So having made what we think is the correct initial selection based on all the input, we are now going to be looking at any of the issues that I have mentioned here: what exactly is the situation now with the systems that are have recommenced, and what if any changes have to be negotiated or discussed with the privately maintained systems between now and the year 2000 when these become national standards.
I think that is what I have to say. So we are all available here for questions.
DR. OWENS: I have two questions. The first is relative to supplies. You had it in your earlier slide, but you had no standard listed. Do you have a standard in mind for the supplies?
DR. HUMPHREYS: The alpha numeric HCPCS -- and I'm sorry, we should have expanded this to say devices and supplies. Those of you who are familiar with the system know that this is at a certain level of granularity. I think that in the future, we may want a more granular system, and there is discussion about that.
But again, these initial -- for example, there has been discussion about moving forward to various types of product codes, and in the case of the device area to more granular device systems such as the universal medical device nomenclature and so forth. But again, what we were strongly hearing from the people was that they would not be ready for a move to these systems in the year 2000.
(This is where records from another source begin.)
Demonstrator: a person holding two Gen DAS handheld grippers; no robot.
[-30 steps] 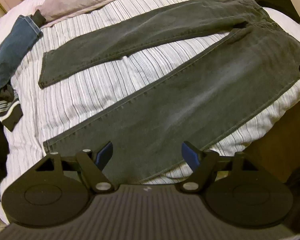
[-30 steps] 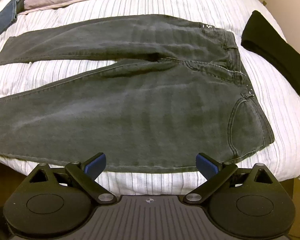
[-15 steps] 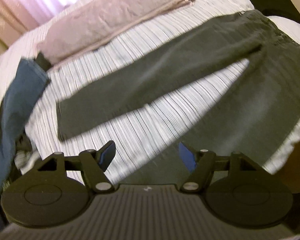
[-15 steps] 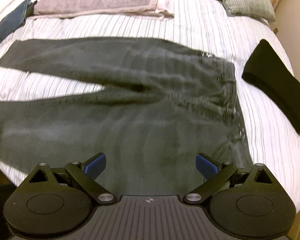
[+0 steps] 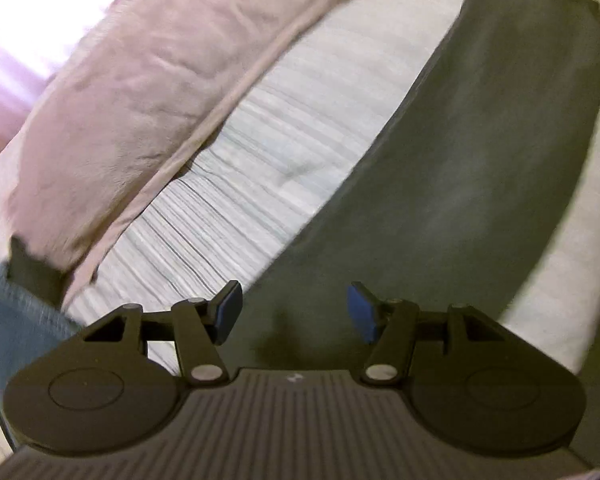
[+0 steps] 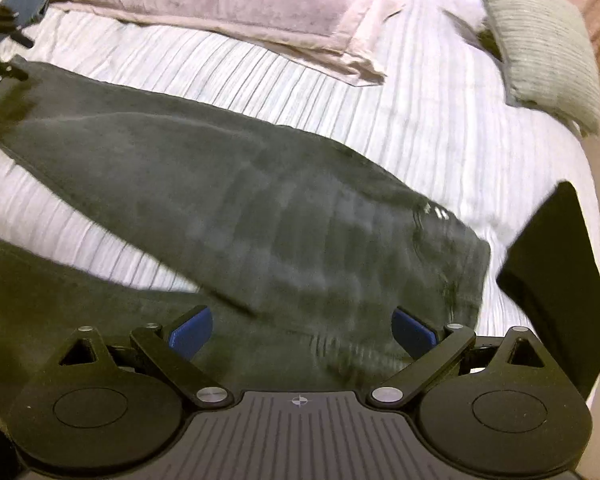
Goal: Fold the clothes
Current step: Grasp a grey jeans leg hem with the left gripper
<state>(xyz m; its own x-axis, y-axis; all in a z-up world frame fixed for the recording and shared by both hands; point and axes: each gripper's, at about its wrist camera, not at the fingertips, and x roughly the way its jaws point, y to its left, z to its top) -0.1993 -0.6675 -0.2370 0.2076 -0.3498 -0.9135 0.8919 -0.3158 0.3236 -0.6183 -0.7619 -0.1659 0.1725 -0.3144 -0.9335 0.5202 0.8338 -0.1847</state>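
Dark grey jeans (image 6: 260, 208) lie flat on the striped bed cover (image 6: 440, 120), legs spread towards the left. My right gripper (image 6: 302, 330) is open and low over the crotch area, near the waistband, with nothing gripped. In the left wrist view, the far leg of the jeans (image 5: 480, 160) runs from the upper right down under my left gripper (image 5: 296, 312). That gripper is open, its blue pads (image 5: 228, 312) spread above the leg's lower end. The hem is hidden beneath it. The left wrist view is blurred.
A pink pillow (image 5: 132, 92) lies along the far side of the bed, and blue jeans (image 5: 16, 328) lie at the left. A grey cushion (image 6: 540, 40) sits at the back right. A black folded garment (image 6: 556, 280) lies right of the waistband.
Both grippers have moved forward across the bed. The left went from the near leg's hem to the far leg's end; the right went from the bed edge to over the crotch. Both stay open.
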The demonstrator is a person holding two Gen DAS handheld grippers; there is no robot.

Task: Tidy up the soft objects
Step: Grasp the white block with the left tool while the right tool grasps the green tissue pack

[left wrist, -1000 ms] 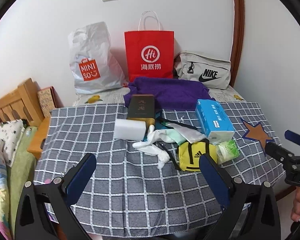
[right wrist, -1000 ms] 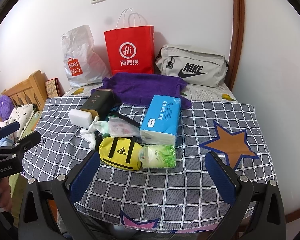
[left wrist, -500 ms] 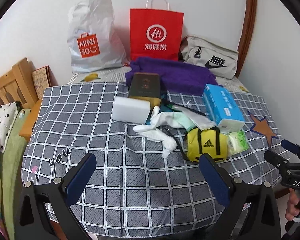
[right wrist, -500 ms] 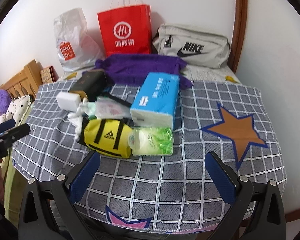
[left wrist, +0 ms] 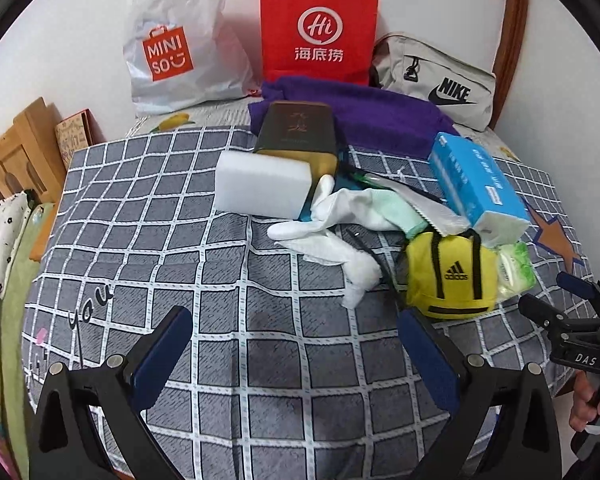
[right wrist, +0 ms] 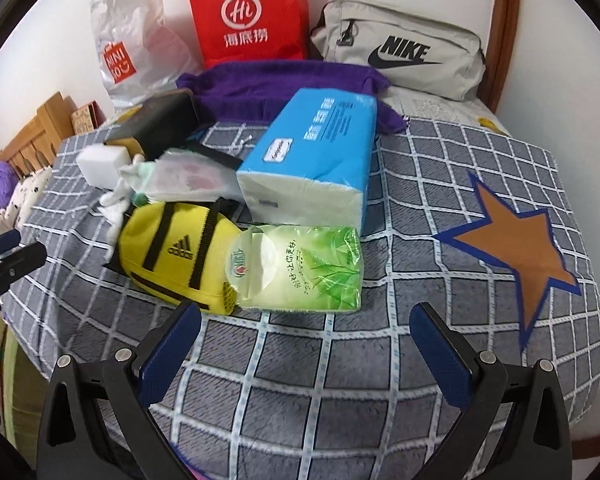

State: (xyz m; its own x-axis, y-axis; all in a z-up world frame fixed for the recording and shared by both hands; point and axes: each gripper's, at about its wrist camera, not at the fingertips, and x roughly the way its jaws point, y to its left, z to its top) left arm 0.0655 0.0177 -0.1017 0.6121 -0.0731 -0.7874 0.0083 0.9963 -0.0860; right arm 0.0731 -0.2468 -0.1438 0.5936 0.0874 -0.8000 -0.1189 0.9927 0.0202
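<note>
A pile of soft things lies on the grey checked blanket (left wrist: 204,264): a white sponge block (left wrist: 262,188), white gloves (left wrist: 332,236), a yellow Adidas pouch (left wrist: 450,278), a green wet-wipe pack (right wrist: 300,268), a blue tissue pack (right wrist: 312,160) and a purple towel (left wrist: 364,114). My left gripper (left wrist: 296,356) is open and empty, in front of the gloves. My right gripper (right wrist: 306,348) is open and empty, just short of the wet-wipe pack. The yellow pouch (right wrist: 176,248) lies left of the wipes.
A dark box (left wrist: 298,132) lies behind the sponge. A Miniso bag (left wrist: 180,40), a red paper bag (left wrist: 320,28) and a grey Nike bag (left wrist: 436,80) stand against the wall. A wooden headboard (left wrist: 16,156) is at the left. A brown star (right wrist: 516,240) marks the blanket's right part.
Both grippers have moved forward and down toward the pile; the objects look larger and nearer. Both stay open. Nothing on the blanket has moved.
</note>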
DR. OWENS: Then the second question is relative to the drugs. You had mentioned you recommended NDC. There are three different formulas within the NDC as far as a numbering format. Then there is a fourth that is used by a lot of systems. Are you recommending the three different levels, or the fourth, that is actually an 11-digit NDC that is used by systems? Or do you have a preference?
DR. HUMPHREYS: I think that we have heard that we want to use NDC codes for pharmacy transactions, but we really have to get down to the specifics of that. So any specific input that you have on that issue, we would be delighted to have it.
DR. OWENS: From a systems standpoint, both the major databases and pharmacy actually add a leading zero in either the fourth, the first, the middle or the end section of the number, making it a constant 11-position field.
DR. HUMPHREYS: I think that -- we have heard your comment. We will look at that.
DR. ROBINSON: I have a question regarding the procedure codes. You said get ready for it, it is going to be greater than five digits on the procedure code.
DR. HUMPHREYS: I just said in general on the codes. I would expect it to happen in the procedure coding system as we move ahead. But for example, the version of -- I believe I'm correct that the version of ICD-10CM that is going out for testing -- granted, NCHS may receive comment on this issue -- also have six-digit codes.
I think that the major message here -- and if we were to move to NDC codes across the board for drugs, which many people feel is the way to go in the future, as the gentleman just said, whichever version we use here, we are using something that is much longer than a five-digit code. So I would anticipate that this would probably be true for procedures, and certainly the PCS system that is available for evaluation has a seven-digit code. But it is a general comment. I think people should be thinking about the fact that we are going beyond the point in electronic transactions where they can count on from year to year that we will never change the length of a code.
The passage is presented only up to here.